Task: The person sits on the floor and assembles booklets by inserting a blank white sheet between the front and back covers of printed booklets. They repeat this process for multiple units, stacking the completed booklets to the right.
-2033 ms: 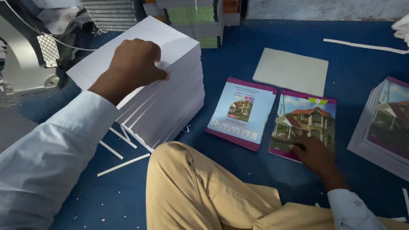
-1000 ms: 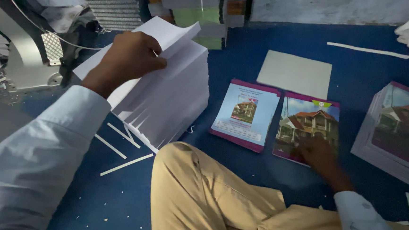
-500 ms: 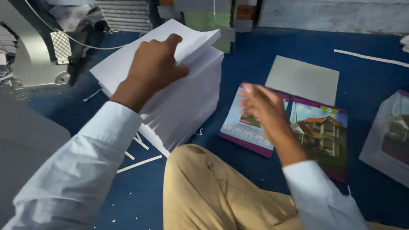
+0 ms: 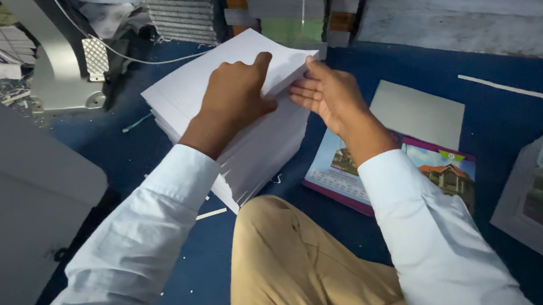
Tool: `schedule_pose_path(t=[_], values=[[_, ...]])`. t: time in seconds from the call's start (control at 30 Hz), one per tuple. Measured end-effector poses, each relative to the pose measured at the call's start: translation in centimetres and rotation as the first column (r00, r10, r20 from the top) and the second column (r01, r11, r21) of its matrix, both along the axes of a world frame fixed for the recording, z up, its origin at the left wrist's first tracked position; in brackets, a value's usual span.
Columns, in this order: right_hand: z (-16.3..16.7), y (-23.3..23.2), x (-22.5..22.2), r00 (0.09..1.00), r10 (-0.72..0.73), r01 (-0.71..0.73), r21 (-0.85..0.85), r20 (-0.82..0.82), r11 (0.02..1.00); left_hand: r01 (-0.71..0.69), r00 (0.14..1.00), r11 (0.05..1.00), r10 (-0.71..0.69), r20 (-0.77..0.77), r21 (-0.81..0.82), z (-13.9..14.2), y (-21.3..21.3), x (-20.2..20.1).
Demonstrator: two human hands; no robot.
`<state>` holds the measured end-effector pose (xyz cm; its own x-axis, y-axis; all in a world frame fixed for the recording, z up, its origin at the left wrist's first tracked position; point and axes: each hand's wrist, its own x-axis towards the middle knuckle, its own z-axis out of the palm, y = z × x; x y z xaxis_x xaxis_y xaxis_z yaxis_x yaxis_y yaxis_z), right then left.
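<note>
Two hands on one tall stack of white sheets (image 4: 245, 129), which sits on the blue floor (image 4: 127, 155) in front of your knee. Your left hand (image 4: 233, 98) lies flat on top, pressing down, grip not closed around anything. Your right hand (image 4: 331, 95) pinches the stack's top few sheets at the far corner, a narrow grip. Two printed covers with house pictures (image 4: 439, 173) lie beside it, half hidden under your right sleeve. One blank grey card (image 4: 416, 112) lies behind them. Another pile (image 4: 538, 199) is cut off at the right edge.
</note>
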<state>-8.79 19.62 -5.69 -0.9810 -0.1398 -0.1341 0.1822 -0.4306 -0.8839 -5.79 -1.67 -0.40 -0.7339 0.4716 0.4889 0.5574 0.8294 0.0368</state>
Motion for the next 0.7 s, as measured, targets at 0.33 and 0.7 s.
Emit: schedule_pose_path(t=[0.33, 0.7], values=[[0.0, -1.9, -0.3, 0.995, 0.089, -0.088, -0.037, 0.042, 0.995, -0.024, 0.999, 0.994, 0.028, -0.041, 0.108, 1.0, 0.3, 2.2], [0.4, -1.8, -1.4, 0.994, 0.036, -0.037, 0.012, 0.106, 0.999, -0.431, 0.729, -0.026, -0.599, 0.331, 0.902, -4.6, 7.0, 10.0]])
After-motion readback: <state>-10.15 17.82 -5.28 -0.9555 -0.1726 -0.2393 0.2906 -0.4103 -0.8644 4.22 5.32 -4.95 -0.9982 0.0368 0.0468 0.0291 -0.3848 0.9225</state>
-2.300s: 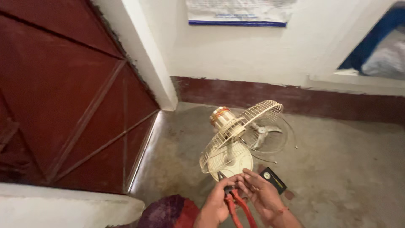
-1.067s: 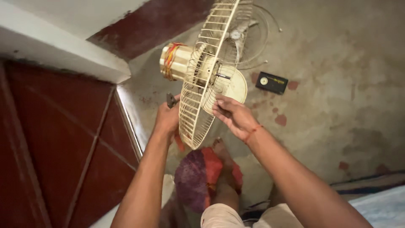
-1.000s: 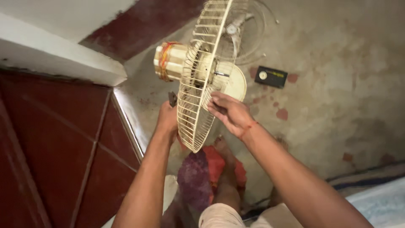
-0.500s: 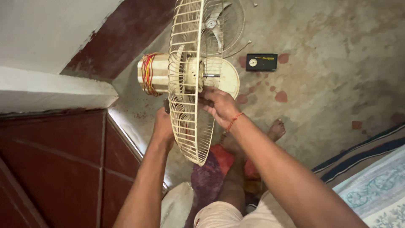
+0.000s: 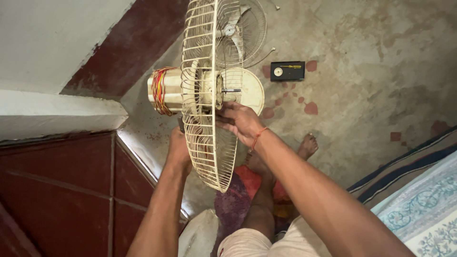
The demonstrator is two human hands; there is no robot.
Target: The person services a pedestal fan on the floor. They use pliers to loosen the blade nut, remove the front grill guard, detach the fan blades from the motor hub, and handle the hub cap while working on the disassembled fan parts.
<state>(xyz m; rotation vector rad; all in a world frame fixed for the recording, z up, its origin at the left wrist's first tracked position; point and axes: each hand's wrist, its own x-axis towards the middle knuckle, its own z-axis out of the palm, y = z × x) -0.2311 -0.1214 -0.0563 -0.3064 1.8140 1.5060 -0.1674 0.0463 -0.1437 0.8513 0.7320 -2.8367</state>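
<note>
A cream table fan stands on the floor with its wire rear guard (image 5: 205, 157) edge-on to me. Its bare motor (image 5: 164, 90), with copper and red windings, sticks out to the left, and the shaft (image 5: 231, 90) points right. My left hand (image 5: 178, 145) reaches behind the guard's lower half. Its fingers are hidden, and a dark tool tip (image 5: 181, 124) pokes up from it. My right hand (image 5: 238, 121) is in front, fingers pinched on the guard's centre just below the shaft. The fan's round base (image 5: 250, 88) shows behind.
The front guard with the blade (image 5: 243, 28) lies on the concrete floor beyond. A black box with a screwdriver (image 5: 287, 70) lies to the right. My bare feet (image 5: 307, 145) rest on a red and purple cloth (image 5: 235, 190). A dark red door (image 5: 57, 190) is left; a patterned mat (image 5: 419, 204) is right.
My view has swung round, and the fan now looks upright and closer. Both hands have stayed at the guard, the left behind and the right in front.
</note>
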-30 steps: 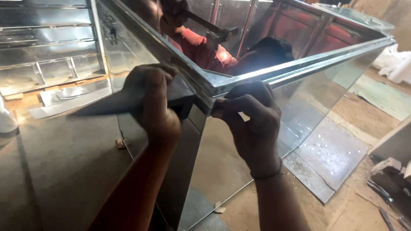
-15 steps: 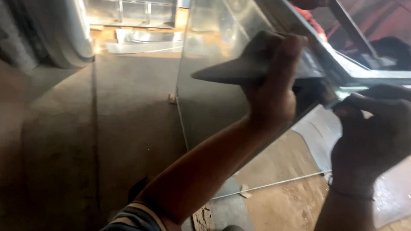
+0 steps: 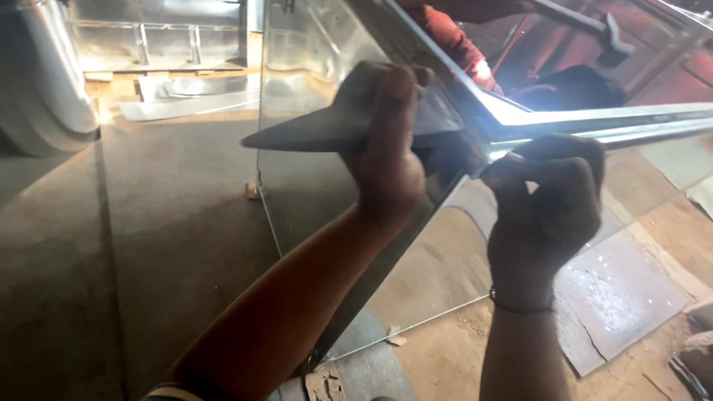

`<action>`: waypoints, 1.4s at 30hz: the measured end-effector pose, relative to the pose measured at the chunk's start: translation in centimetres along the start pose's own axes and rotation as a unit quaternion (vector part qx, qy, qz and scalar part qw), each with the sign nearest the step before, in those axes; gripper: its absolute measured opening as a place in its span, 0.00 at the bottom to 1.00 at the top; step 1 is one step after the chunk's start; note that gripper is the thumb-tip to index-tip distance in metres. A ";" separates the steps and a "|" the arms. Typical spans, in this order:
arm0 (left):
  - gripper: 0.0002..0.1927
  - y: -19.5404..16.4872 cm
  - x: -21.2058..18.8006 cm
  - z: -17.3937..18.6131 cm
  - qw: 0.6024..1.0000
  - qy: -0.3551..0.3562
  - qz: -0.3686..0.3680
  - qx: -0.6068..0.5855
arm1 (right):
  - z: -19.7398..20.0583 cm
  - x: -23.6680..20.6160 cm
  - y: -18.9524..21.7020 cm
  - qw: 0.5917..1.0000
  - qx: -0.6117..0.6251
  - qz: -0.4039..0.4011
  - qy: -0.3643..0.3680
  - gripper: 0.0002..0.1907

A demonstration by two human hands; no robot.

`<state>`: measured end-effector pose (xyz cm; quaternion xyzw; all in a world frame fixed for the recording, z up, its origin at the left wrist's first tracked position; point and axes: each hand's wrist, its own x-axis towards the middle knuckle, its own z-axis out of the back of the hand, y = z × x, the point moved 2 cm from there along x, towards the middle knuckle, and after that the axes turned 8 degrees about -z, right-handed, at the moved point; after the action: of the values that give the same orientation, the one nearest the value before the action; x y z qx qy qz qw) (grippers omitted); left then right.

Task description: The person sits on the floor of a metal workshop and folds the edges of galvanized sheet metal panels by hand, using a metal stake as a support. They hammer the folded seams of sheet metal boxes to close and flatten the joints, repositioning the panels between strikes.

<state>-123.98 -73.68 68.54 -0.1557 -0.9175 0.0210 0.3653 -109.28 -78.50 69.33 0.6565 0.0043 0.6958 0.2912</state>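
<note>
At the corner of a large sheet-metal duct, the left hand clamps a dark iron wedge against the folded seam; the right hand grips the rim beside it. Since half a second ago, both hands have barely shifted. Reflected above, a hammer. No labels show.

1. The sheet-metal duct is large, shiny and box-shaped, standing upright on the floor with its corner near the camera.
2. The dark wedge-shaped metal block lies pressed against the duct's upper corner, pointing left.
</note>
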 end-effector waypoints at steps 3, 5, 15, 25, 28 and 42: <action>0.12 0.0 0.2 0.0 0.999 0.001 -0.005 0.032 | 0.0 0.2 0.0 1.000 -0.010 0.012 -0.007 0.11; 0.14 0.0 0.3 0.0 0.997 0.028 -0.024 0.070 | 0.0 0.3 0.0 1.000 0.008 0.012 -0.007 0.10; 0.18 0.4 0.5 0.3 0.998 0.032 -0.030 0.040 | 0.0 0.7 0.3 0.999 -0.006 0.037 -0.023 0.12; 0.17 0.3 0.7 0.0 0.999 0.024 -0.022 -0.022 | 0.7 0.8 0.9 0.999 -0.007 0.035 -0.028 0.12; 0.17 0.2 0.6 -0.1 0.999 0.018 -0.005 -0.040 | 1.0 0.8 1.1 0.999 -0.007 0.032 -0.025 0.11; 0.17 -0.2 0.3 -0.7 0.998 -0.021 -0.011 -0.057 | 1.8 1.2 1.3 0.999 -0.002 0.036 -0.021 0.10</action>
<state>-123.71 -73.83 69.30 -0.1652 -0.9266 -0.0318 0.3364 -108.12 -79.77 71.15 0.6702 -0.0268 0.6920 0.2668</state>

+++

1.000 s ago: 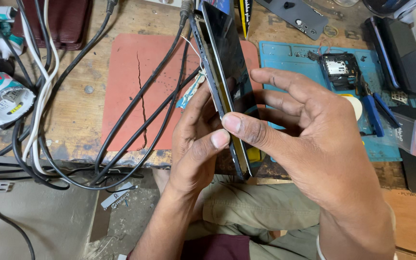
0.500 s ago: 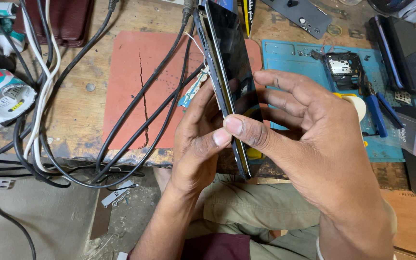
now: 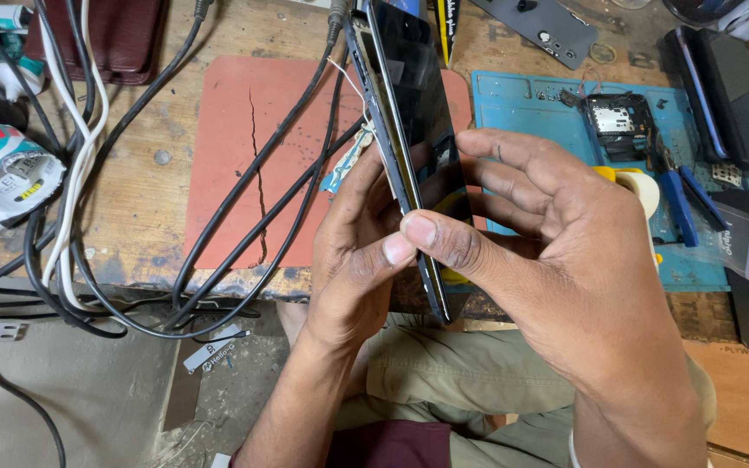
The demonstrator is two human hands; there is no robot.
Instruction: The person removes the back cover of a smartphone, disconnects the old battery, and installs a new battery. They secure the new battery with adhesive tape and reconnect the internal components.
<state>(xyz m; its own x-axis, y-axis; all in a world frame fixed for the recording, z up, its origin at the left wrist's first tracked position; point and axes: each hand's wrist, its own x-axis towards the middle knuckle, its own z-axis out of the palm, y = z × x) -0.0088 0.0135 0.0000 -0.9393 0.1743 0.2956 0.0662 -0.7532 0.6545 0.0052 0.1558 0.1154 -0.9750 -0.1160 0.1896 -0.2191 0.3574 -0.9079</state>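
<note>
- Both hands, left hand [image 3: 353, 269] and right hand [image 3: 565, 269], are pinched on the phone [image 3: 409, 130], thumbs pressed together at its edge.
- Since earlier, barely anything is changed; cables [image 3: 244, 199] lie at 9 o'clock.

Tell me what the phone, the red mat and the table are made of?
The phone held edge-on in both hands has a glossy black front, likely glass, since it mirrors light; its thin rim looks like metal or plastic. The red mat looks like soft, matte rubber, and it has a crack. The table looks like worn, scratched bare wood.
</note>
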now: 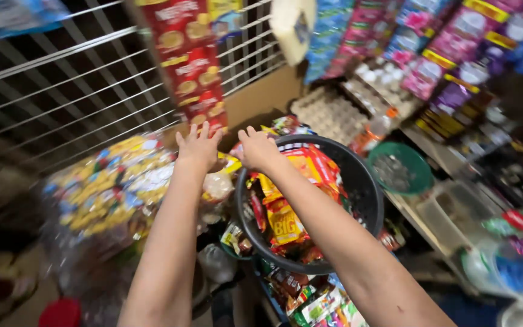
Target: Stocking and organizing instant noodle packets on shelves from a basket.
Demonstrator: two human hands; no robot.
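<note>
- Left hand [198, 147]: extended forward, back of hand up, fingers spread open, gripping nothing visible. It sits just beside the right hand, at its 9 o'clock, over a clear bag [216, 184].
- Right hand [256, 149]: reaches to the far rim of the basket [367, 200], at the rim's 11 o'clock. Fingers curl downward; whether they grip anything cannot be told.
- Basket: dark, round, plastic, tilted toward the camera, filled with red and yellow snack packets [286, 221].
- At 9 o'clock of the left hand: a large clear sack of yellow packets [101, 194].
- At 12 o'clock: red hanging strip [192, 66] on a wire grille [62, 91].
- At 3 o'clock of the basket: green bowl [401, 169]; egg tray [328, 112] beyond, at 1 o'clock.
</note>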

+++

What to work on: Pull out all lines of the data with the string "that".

Written response:
`<action>`: waypoints, 1.4s at 30hz: the measured end-effector pose, relative to the pose measured at the chunk's start: translation in centimetres along the start pose's own axes and rotation as a unit quaternion (vector part qx, qy, qz and scalar part qw), each with the sign nearest the step before, in those axes; gripper: its absolute measured opening as a place in its span, 0.00 at the bottom to 1.00 at the top; step 1 is one step after the chunk's start; note that gripper is the thumb-tip to index-tip distance in metres. A ";" separates the steps and a "|" the arms. Typical spans, in this order:
`<state>`: measured end-effector pose (xyz cm; quaternion xyzw; all in a world frame fixed for the recording, z up, its origin at the left wrist's first tracked position; point and axes: each hand's wrist, its own x-axis towards the middle knuckle, its own z-axis out of the back of the hand, y = z × x, the point moved 2 cm from there along x, towards the middle knuckle, and after that the axes turned 8 degrees about -z, right-handed, at the moved point; after the action: of the values that give the same orientation, the one nearest the value before the action; x y z qx qy qz qw) (grippers omitted); left then right.

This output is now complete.